Harrison County Coroner close to Katrina closure

HARRISON COUNTY, MS (WLOX) - The number is 312. That's how many graves and mausoleums were disturbed throughout Harrison County by Hurricane Katrina. It has taken six years for the coroner's office to sort, identify and return all the remains. All but one.

"We're getting close. It's been a long, hard road to try and get this done," said Coroner Gary Hargrove.

When first recovered, there were few details about the remains of Inez Benoit. Coroner Gary Hargrove only had a last name, no records and just a hunch on where she belonged. Her casket was recovered from a tree in Pass Christian the day after the storm.

In addition to reburying disinterred remains, the coroner's office faced the harrowing task of also dealing with Katrina's victims, around 140 in all.

One by one victims were identified, and remains relocated in a long tedious process.

"Family members have moved and have evacuated out and not come back that you got to track them down. And it's taken some time to track them down," said Hargrove.

Ms. Benoit's remains have patiently waited to be returned. While tracking down the needed information, Hargrove stored her remains in a vacant building near his office.

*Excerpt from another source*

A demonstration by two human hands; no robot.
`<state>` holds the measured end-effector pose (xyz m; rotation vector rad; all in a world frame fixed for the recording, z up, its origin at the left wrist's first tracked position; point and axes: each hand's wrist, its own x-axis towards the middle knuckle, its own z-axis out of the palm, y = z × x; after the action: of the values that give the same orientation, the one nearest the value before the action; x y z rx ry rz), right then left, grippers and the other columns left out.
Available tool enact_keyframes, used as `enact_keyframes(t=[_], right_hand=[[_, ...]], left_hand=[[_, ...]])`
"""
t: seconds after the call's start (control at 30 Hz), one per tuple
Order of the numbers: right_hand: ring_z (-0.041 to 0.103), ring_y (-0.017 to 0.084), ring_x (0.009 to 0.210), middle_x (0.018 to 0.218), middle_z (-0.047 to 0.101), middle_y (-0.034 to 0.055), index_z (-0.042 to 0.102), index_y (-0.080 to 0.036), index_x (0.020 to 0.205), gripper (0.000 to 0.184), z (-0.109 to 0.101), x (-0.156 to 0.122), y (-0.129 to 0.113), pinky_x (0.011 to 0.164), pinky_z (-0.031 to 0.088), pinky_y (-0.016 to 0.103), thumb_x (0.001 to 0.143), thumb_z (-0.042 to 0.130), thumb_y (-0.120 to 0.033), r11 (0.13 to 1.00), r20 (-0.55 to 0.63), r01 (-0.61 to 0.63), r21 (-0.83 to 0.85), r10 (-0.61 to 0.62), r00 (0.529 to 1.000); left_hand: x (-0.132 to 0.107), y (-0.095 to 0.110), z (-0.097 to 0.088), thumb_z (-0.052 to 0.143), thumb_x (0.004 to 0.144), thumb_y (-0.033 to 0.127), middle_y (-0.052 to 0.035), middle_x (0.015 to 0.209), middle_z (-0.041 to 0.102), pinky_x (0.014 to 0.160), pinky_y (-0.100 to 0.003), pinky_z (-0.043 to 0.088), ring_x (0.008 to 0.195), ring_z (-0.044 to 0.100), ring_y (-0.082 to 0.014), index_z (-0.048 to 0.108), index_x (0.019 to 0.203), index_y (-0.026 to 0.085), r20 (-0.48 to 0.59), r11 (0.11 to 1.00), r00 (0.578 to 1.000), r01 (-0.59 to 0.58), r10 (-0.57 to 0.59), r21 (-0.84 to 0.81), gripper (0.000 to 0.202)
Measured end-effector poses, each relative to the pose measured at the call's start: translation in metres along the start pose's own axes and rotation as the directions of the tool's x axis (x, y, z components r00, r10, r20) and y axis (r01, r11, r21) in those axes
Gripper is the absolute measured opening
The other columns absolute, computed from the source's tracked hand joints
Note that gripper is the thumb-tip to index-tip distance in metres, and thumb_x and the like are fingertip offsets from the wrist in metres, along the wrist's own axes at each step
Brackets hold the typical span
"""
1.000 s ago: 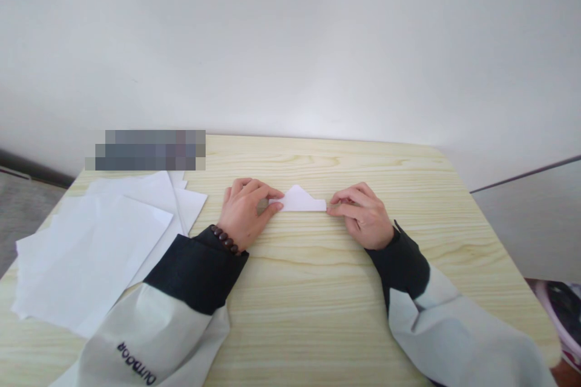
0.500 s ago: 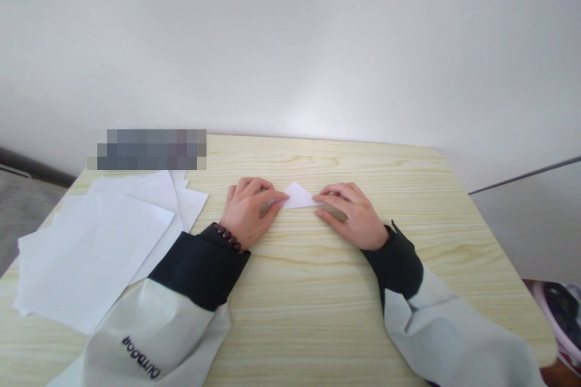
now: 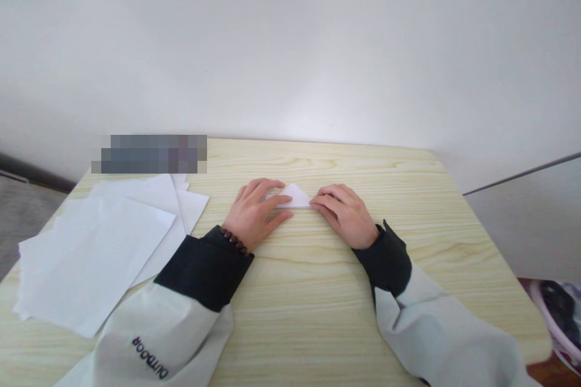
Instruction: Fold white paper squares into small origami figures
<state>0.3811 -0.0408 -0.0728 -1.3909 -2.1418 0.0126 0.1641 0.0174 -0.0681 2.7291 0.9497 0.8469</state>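
Note:
A small white folded paper (image 3: 297, 196), roughly triangular with its point away from me, lies on the wooden table between my hands. My left hand (image 3: 256, 208) rests over its left end, fingers spread, with the index fingertip pressing on the paper and the thumb apart from it near the front edge. At the right corner, my right hand (image 3: 342, 210) pinches the paper between thumb and fingertips. The left part of the paper is hidden under my left fingers.
Several loose white sheets (image 3: 95, 254) lie overlapping on the table's left side. Behind them is a pixelated dark object (image 3: 149, 154). A white wall (image 3: 290, 42) stands along the table's far edge. Off the right side sits a pinkish container (image 3: 547, 308) with dark contents.
My right hand has moved slightly left and its thumb has closed onto the paper's right corner. The left thumb has opened away from the paper, and the left hand has shifted a little right.

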Motion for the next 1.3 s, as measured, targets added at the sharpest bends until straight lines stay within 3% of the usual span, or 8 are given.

Unfortunately, the casket and remains caused quite a stir when some construction workers stumbled upon the storage site in April. [Click here for that story.]  However, the attention did do some good.

After much searching and research Hargrove has located Ms. Benoit's family in Mexico, and believes she belongs in St. Paul's Cemetery in Pass Christian.

"If I can get this last project and this last person, who had obviously died long before Katrina, back in her resting place, then I'll be very satisfied with the job I did after Katrina," said Hargrove.

In a way, the coroner is haunted by his experiences after the storm.  He said a day never passes, that he doesn't think of all Katrina's victims.

"As time goes on, it doesn't make it better. You learn to live with it. It's never going to get better because people lost their lives," said Hargrove. "The question is-have we learned enough? Have we done enough to make sure the next go round we get our people out of here and make them safe? And, I think we have."